Тем не менее в Государственном совете были свои признанные ораторы. Например, от правых чаще всего выступал А. С. Стишинский, «говоривший всегда вдумчиво, обстоятельно, логично и местами с заметным подъемом, за что заслужил от злоязычного [М. Я.] Говорухи[-Отрока] наименование „эротического“ оратора». Изредка выходил на трибуну П. Н. Дурново. «Говорил он тихо, размеренно, кратко, взвешивая каждое слово». Государственный совет слушал его с особым вниманием. С успехом выступали Н. А. Зверев, В. И. Карпов, В. И. Мосолов, Д. И. Пихно, А. П. Струков и др. Были среди правых и такие ораторы, которых с трудом выдерживали слушавшие. Например, князя Д. П. Голицына-Муравлина, который «несомненно обладал даром слова, но чересчур злоупотреблял витиевато составленными и к делу не относившимися цветистыми фразами, разными мудреными метафорами с явной претензией бить на эффект, сам прислушивался к своему красноречию и им видимо наслаждался. А члены Государственного совета один за другим спешили в кулуары, убегая от патетических, но малосодержательных речей сиятельного романиста». Это же относилось и к князю А. Н. Лобанову-Ростовскому, который любил «занимать» собрание рассказами «салонного жанра». Однако особой «славой» пользовался Я. Н. Офросимов. Когда он появлялся на трибуне, зал моментально пустел.
По мнению А. Н. Наумова, в правом центре выдающихся ораторов не было. Однако его представителей – В. Ф. Дейтриха, А. Б. Нейгардта, А. П. Никольского или графа Ф. А. Уварова – слушали с особым вниманием. От имени центра чаще всего выступали С. С. Манухин и И. А. Шебеко. От академистов – М. М. Ковалевский, который «всякую свою речь начинал или с Индии, или с древней истории какой-либо страны и стремился сослаться на свое личное знакомство с каким-либо иностранным министром, что такой-то министр ему тогда-то сказал то-то, будучи его другом, и после речи неизменно вел несколько корреспондентов к себе или в ресторан угощать, чтобы послаще выглядело газетное сообщение об его выступлении». Обращали на себя внимание и речи независимых: С. Ю. Витте, А. Ф. Кони, М. А. Стаховича.

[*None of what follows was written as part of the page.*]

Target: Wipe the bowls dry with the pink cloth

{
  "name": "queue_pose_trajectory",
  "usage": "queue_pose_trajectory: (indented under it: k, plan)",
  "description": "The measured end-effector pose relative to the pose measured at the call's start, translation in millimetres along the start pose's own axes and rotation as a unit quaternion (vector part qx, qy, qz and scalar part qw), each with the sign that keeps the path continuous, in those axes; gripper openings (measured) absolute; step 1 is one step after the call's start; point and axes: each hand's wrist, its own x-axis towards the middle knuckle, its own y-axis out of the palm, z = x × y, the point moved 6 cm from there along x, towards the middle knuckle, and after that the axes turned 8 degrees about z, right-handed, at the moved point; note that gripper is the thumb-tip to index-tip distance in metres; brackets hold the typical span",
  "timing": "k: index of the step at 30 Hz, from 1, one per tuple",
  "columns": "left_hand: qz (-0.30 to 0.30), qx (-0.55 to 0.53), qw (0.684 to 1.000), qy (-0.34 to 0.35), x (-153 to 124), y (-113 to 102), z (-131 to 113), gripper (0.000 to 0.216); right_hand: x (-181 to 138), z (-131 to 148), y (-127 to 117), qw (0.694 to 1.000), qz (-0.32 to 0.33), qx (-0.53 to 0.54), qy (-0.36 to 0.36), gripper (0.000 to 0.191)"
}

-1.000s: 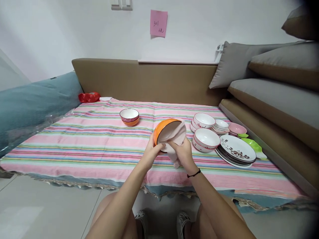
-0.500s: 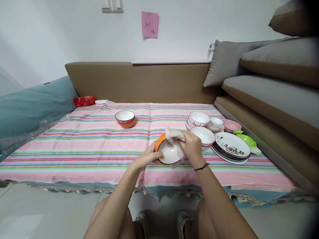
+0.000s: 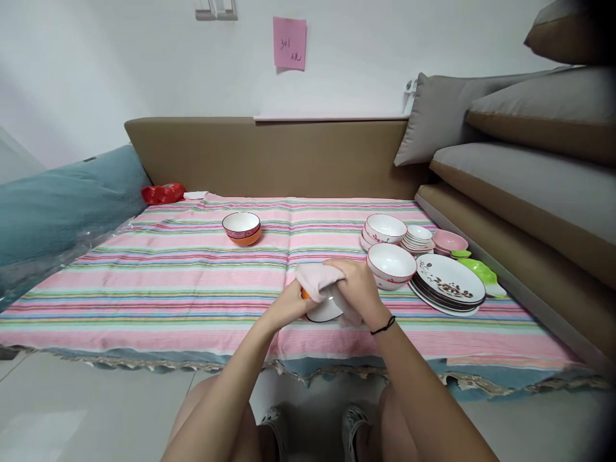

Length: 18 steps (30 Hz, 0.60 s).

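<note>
An orange bowl [image 3: 324, 312] with a white inside and dark rim is tilted toward me, partly hidden by a cloth and my fingers. My left hand [image 3: 289, 304] is closed on its left side. A pale pink cloth [image 3: 315, 278] drapes over the bowl's far rim, and my right hand [image 3: 355, 286] is closed on it at the bowl's right. To the left stand two nested bowls [image 3: 241, 224], the upper one dark red outside and the lower one orange. Right of my hands are white bowls [image 3: 391, 262] with red rims.
A stack of patterned plates [image 3: 450, 282], small white dishes [image 3: 418, 235], a pink bowl [image 3: 450, 240] and a green dish [image 3: 481, 273] stand at the right, beside piled cushions [image 3: 529, 186]. A red package [image 3: 163, 193] lies far left on the striped cloth [image 3: 144, 276].
My right hand has moved the cloth left across the bowl's far rim, covering more of it. My left hand keeps its hold on the bowl.
</note>
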Motion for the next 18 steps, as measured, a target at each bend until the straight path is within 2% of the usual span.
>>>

И все же больше всех в Государственном совете хотели услышать того, кто никогда не поднимался на его трибуну – императора. По сведениям С. Ю. Витте, Акимов регулярно консультировался с Николаем II о желательности утверждения того или иного законопроекта. Позиция царя доводилась до сведения членов Государственного совета – в особенности по назначениям. В некоторых случаях пояснения председательствующего были излишни.
Бюджет
По мнению французского финансиста Р. Штурма, государственные средства распределяет суверен. Если это народ, то именно его депутаты должны утверждать статьи бюджета. Если монарх – народные избранники должны знать свое скромное место при решении финансовых вопросов. Соглашаясь с Штурмом, следует признать, что вопрос о суверенитете в России 1906–1917 годов в полной мере разрешен не был. В соответствии с правилами от 8 марта 1906 года государственная смета расходов и доходов принималась Думой и Государственным советом. И все же их полномочия были довольно ограниченными, ведь законодатель еще в марте 1906 года сделал все, чтобы уберечь бюрократию от привычных средств парламентского контроля.